#### What is expected
From the listing below, copy only the lines running from the line that contains "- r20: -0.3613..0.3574" to the line that contains "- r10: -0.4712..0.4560", both included.
[Records for the exercise]
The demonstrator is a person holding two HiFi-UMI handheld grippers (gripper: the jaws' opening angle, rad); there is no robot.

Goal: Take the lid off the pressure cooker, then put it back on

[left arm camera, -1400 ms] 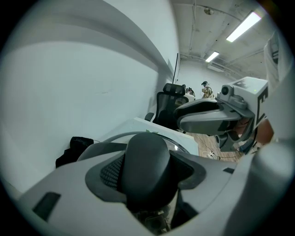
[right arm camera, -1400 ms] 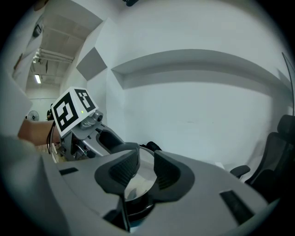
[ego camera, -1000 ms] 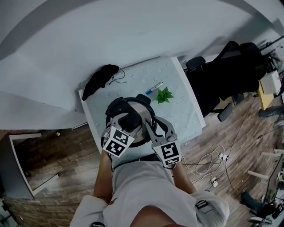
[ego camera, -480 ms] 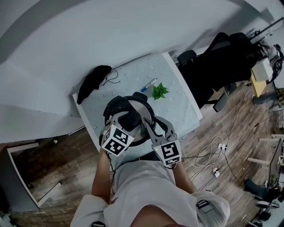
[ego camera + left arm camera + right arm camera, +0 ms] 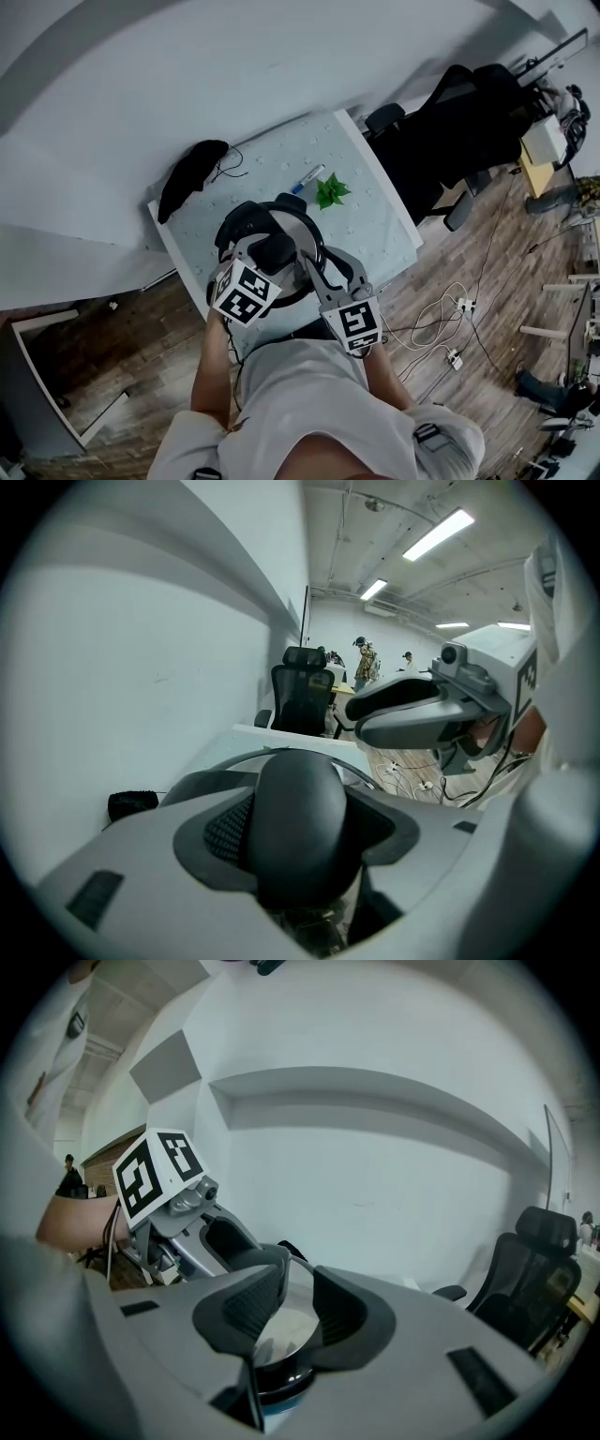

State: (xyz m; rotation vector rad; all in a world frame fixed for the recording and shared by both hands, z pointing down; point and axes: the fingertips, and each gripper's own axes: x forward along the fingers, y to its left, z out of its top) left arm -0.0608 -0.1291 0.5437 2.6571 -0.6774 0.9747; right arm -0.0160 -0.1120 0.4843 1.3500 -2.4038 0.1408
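Plainly, square markers (image 5: pixel 246 293) on left gripper (image 5: pixel 271 247), clamping lid handle (image 5: pixel 295 827).

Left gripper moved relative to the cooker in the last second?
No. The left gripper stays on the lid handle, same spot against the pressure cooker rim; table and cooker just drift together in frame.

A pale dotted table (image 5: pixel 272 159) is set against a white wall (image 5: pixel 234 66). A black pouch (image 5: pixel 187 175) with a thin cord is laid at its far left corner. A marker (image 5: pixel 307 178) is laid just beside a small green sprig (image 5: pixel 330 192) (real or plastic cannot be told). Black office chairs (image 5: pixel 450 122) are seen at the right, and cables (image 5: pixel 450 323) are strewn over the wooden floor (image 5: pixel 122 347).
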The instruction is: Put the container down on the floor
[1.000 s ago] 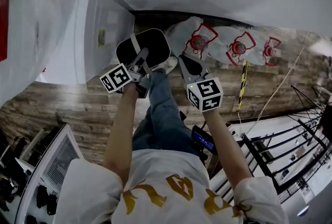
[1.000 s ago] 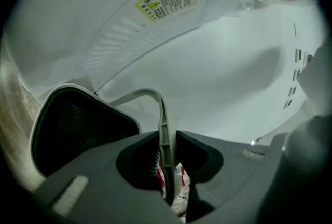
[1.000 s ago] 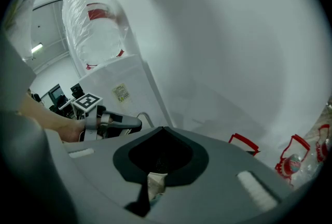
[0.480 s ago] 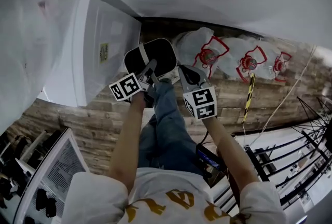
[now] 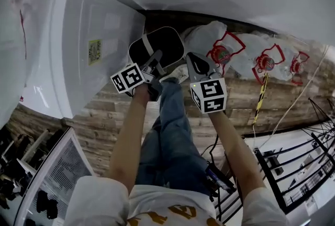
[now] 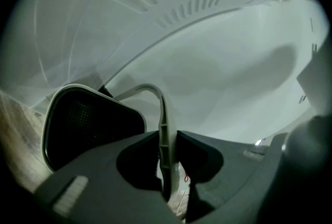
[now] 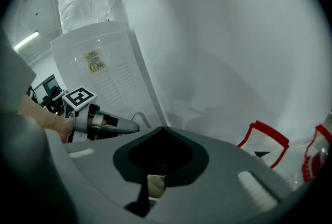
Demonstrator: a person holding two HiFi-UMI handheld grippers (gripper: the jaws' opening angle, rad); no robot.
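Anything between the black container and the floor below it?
The wood-plank floor right under the black white-rimmed container is hidden by it. Crowding it: the person's pale shoe at its lower edge, white water dispenser left, white red-printed plastic bags right. Left hand-held gripper grips its handle.

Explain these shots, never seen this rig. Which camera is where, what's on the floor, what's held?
There is no robot here: a person holds a two-jaw gripper in each hand, each with a marker cube. The head view looks steeply down from the person's head, over their arms and legs. The other two cameras ride on the grippers and look along the jaws. The left gripper is shut on the white handle of a black container with a white rim. The right gripper is shut and holds nothing. Below is a wooden floor, with white bags printed in red by the wall and a white water dispenser at left.
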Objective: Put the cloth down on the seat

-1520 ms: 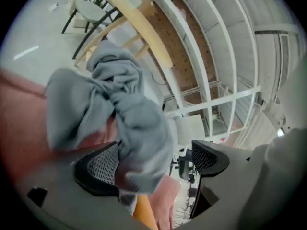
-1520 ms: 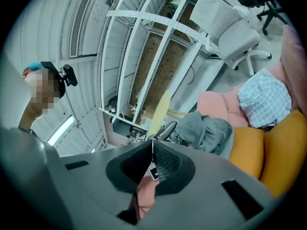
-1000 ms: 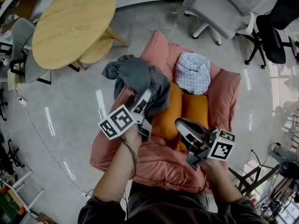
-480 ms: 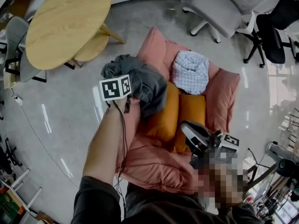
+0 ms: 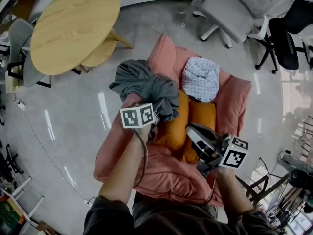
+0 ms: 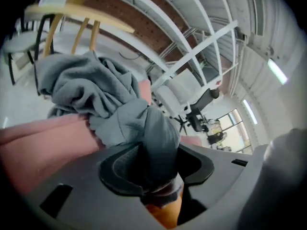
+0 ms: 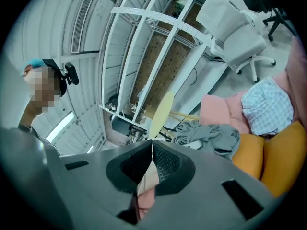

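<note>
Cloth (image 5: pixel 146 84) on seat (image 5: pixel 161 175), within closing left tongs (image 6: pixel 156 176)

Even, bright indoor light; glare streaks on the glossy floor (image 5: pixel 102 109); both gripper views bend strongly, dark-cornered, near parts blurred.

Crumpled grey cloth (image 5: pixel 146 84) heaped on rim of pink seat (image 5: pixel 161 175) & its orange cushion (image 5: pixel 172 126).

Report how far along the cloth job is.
Done: the grey cloth lies bunched on the arm of the pink seat and an orange cushion. In hand: the left gripper has just been closing its jaws on a fold of it. Left: settle it and let go. The right gripper is shut, empty.
</note>
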The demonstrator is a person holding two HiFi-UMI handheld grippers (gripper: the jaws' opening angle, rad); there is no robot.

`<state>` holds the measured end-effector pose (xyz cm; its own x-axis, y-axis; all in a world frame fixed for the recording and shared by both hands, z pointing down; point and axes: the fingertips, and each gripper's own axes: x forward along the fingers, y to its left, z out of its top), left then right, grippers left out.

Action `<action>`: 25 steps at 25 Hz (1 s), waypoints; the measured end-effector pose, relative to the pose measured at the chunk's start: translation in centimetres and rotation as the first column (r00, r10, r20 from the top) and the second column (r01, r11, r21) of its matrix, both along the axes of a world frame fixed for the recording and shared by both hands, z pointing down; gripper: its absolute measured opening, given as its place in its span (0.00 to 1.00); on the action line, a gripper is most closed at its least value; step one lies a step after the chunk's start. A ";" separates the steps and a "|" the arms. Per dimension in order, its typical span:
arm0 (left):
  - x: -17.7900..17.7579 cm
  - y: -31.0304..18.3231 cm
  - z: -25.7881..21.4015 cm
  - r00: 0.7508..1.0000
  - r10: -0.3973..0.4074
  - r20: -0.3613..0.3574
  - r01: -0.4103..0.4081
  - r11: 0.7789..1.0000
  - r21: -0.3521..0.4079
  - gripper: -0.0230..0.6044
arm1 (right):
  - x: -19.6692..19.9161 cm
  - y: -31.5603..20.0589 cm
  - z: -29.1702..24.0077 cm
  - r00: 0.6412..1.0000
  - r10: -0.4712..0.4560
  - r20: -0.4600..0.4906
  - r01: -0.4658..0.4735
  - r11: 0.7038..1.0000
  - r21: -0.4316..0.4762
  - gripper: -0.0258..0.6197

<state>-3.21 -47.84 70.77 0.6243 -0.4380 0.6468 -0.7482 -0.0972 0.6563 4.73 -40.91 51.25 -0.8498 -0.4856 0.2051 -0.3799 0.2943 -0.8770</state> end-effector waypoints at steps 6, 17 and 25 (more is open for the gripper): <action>-0.7 1.1 -6.1 0.986 -0.063 -0.151 0.076 0.994 0.078 0.56 | -1.3 0.0 -0.5 1.000 -0.014 -0.023 0.014 1.000 0.026 0.07; -1.5 5.1 -14.3 0.990 0.143 -0.015 -0.130 0.937 0.325 0.07 | -2.5 -0.5 -5.2 0.998 -0.032 -0.050 0.038 0.992 0.121 0.07; -0.4 7.1 -17.4 0.960 0.245 0.136 -0.280 0.870 0.406 0.05 | -3.2 -0.9 -6.3 0.988 -0.062 -0.139 0.090 0.975 0.205 0.06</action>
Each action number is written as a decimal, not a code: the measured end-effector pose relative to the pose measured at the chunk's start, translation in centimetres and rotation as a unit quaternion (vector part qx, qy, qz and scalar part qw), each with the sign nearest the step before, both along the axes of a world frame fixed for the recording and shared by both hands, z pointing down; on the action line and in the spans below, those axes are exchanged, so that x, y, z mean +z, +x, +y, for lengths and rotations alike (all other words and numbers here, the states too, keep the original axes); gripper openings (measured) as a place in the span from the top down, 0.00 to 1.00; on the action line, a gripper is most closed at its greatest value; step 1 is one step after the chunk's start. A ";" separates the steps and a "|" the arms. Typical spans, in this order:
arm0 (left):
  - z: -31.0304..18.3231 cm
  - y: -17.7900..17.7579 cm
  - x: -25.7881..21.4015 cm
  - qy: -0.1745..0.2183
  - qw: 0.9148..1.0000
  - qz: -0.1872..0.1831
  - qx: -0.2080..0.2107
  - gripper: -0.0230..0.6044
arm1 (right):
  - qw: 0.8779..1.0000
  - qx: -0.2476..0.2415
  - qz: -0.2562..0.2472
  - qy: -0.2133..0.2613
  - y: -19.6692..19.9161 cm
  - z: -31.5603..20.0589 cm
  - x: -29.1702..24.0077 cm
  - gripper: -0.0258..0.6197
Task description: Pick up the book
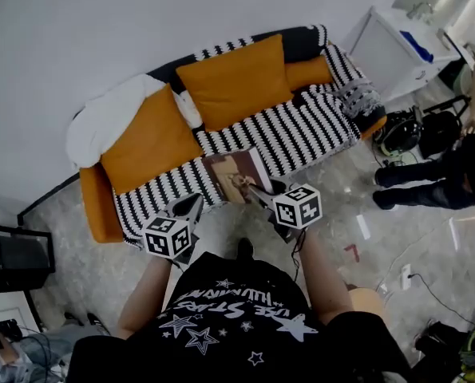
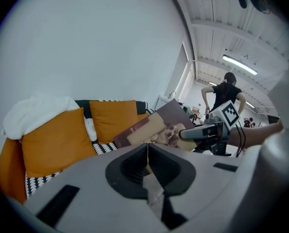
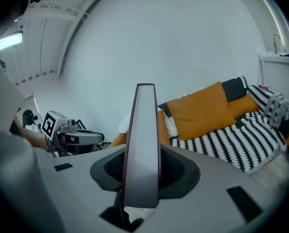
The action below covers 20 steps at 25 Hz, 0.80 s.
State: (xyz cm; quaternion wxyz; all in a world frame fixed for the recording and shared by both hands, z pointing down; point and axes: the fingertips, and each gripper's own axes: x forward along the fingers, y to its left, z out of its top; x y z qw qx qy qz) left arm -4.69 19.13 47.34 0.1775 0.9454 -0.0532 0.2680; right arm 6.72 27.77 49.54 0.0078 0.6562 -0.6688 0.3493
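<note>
The book (image 1: 235, 174), with a brown picture cover, is lifted off the striped sofa (image 1: 301, 130) and hangs over its front edge. My right gripper (image 1: 259, 192) is shut on the book's near edge. In the right gripper view the book (image 3: 143, 140) stands edge-on between the jaws. From the left gripper view, the book's cover (image 2: 154, 127) shows tilted, with the right gripper (image 2: 202, 131) clamped on it. My left gripper (image 1: 191, 207) is to the left of the book, apart from it, its jaws shut with nothing between them.
Orange cushions (image 1: 233, 78) and a white blanket (image 1: 109, 114) lie on the sofa. A white cabinet (image 1: 397, 46) stands at the right. Another person (image 1: 445, 174) stands on the floor at the far right, near bags and cables. A dark stand (image 1: 13, 258) is at the left.
</note>
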 end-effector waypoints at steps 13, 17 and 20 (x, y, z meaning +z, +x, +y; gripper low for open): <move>0.3 -9.5 -1.4 -0.011 1.000 0.025 -0.015 0.94 | 0.999 0.037 0.035 0.010 -6.8 1.5 -2.9 0.72; 0.6 -12.5 -1.7 -0.013 0.999 0.033 -0.017 0.94 | 0.998 0.053 0.034 0.026 -9.6 1.9 -3.8 0.72; 0.9 -14.4 -1.6 -0.013 0.999 0.035 -0.012 0.94 | 0.998 0.051 0.030 0.028 -11.8 2.2 -4.1 0.72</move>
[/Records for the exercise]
#### Finished exercise
  - r20: -0.3613..0.3574
  - r01: -0.4103..0.4081
  - r11: 0.7789..1.0000
  - r21: -0.3521..0.4079
  - gripper: -0.0230..0.6044
arm1 (right):
  - x: -19.6692..19.9161 cm
  - y: -31.5603..20.0589 cm
  - z: -29.1702..24.0077 cm
  - r00: 0.6412..1.0000
  - r10: -0.4712..0.4560

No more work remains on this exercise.